Causes of Under-reporting

The study identified a large number of factors that can lead to the under-reporting of adverse events (AEs), classifying them in the categories of clinical, systemic, political, and media.

Among the clinical causes, it says that physicians have a lack of openness to consider the impacts of COVID-19 injections and a belief they can’t be responsible.

It also notes issues of peer pressure and reliance or “blindly following” the policies of their colleges.

Physicians are not the only ones faulted, with another factor listed as the “lack of knowledge or interest of the patients about human biology or their own health.”

Other clinical factors include the voluntary nature of AE reporting, the time required for the already overloaded physicians to fill the 5-page government reporting form, and the “lack of hindsight and critical thinking about the new genetic vaccines.”

The study notes numerous systemic factors affecting the reporting of AEs, such as the misleading of the public to believe the rapidly deployed injections are as safe as traditional vaccines tested over decades.

It singles out the “safe and effective” “mainstream narrative” pushed by authorities and media which can discredit individuals raising questions, and notes how colleges can threaten and suspend their members who step out of line.
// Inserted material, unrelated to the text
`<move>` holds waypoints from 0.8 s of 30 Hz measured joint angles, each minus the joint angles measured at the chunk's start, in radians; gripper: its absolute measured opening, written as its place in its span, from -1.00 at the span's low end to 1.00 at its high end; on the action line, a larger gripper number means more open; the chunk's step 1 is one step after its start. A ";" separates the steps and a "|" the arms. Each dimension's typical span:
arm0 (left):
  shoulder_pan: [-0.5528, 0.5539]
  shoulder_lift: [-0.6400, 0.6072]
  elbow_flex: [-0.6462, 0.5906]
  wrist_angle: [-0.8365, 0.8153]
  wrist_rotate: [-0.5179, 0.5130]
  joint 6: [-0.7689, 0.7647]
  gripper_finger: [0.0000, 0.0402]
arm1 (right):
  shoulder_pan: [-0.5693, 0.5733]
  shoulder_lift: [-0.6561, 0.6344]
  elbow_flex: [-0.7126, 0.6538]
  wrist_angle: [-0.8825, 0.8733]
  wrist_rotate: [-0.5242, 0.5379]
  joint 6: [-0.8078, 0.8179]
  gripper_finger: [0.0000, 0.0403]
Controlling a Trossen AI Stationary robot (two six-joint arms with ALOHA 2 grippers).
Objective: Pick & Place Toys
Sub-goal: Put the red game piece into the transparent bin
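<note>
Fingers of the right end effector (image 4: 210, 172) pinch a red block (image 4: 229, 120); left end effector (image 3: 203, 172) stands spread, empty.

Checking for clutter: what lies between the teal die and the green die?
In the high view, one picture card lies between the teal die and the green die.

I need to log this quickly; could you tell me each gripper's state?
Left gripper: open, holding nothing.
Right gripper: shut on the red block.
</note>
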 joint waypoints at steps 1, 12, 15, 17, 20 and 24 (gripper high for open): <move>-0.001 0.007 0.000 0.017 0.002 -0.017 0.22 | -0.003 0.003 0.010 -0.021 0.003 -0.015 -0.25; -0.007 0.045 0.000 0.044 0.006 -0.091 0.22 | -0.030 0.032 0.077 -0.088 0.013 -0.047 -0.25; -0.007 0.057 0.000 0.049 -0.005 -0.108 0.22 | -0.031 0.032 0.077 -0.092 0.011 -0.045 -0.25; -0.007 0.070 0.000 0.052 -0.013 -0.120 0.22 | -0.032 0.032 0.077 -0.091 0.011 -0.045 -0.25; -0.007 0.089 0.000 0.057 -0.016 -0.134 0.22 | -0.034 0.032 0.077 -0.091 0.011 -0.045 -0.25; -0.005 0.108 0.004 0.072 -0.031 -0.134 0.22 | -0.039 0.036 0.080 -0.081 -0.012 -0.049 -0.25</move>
The study says governments are also “bypassing physicians and breaking the doctor-patient relationship through mass vaccination, which makes physicians unable to systematically and clinically follow up their vaccinated patients.”
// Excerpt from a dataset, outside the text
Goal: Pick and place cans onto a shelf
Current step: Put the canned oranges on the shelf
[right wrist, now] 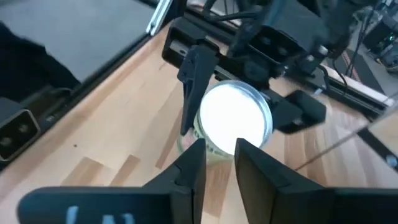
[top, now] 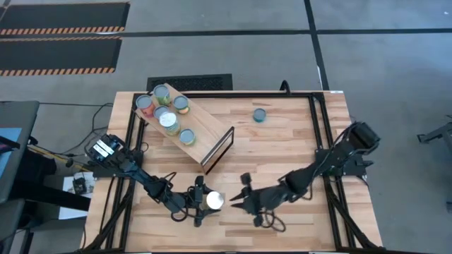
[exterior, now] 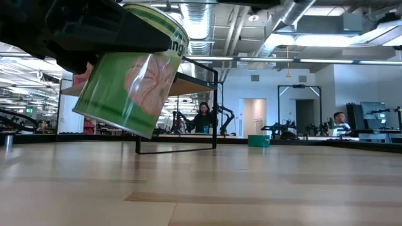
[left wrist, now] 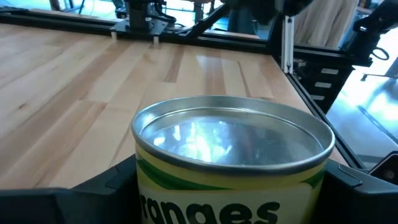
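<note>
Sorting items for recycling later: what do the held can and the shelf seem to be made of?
The can in the left claw looks like metal: a shiny, reflective silver lid, with a glossy green-and-yellow printed label, probably paper. The shelf looks like pale unfinished wood with a thin dark frame, likely metal.

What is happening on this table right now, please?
The robot is moving cans onto a wooden shelf. The left gripper holds a green can, lifted off the table and tilted, with its jaws on both sides of it. The right gripper is just beside that can, its jaws slightly apart and not gripping it. Five cans already stand on the shelf, and one blue can waits alone at the far side of the table.
</note>
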Robot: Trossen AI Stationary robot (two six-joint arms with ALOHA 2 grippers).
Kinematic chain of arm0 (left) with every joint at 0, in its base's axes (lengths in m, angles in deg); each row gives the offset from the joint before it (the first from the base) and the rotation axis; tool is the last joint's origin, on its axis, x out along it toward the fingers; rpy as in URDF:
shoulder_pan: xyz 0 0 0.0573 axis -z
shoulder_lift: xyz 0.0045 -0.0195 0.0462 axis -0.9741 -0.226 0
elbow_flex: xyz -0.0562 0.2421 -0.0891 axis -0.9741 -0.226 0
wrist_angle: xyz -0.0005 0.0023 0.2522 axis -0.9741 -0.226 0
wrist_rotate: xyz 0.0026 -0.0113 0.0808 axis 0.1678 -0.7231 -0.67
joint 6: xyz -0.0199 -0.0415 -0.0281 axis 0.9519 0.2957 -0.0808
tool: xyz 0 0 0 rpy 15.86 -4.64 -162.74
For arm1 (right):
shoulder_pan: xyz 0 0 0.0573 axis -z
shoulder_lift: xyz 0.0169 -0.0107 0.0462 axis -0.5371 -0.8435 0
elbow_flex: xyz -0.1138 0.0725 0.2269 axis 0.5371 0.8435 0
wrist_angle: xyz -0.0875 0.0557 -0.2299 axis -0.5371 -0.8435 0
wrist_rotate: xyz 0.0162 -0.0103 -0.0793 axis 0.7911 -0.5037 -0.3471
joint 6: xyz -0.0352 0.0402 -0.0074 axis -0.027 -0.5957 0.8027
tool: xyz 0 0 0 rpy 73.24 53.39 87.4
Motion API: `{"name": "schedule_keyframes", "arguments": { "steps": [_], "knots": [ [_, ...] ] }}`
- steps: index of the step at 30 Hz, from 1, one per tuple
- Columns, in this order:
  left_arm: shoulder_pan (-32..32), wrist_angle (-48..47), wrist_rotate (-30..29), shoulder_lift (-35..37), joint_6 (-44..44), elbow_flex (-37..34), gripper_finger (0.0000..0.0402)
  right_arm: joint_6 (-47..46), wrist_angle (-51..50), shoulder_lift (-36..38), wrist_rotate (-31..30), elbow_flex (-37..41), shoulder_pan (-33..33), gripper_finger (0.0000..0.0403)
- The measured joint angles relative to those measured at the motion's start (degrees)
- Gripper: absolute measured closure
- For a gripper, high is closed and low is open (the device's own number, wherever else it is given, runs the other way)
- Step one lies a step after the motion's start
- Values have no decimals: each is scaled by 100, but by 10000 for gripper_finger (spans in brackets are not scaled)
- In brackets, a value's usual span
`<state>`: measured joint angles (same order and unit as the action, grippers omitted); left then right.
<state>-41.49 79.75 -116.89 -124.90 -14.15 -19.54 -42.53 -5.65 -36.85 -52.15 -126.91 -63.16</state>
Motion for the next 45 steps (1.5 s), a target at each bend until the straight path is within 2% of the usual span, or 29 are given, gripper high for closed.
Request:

Among the political factors, the study notes that government officials are rarely challenged by opposition parties on the matter of vaccine safety and that Quebec public health agency (INSPQ) directors are political appointees.

Provost suggests this can lead to a reduced autonomy for experts to investigate AEs and he questions if the INSPQ can produce opinions independent of political decisions and narrative.
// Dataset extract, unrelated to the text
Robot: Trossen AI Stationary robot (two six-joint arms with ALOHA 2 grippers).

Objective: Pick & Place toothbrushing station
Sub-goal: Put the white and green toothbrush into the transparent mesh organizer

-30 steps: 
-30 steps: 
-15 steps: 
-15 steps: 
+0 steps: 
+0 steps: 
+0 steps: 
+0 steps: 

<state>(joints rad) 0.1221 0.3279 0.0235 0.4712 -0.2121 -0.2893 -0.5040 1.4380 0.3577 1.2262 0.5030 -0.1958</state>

The INSPQ told The Epoch Times it wouldn’t comment on the article.

Among the media factors listed, the study notes the widespread claim that COVID-19 injections are safe, the downplaying of potential risks, the low coverage of AEs and their victims, and lack of encouragement to report AEs.

It adds as a factor the “the disregard and damage to the reputation of independent scientists expressing dissident views and critical analyses, in order to maintain social cohesion and preserve the single message of safety and effectiveness.”

Censored and Suspended

This last point Provost experienced personally, when an article he wrote for media group Québecor was taken offline one day after its publication last summer.

Provost had criticized the province’s management of the pandemic by noting how the elderly and sick were mostly the only group at risk from COVID-19.

“Analysis of official government data revealed early on the two main risk factors of complications and death from COVID-19: advanced age and the number of preexisting medical conditions, particularly obesity,” wrote Provost.

Québecor explained its decision by saying it favours debate but elements of Provost’s letter were “inaccurate or could mislead the public.” The media group did not provide any evidence to support the claim.

A few days earlier, Provost had been suspended for eight weeks by Laval University for saying there’s no real benefit to vaccinate children against COVID-19.

Provost and his union, which support him, were supposed to participate in arbitration hearings this week regarding the suspension but they were postponed.

Laval University is mulling over a new suspension after receiving another complaint against Provost over the summer regarding similar comments he made on a radio show.

“The effectiveness of vaccines is negative in Quebec since December 2021 (the government deleted this data from its reporting not long after…). This means you have more risk to get infected if you’re vaccinated,” Provost wrote in a Facebook post commenting on his appearance on the show.

Quebec public health was effectively reporting at the time that the vaccinated were more likely to get infected and stopped sharing this data point on Jan. 5.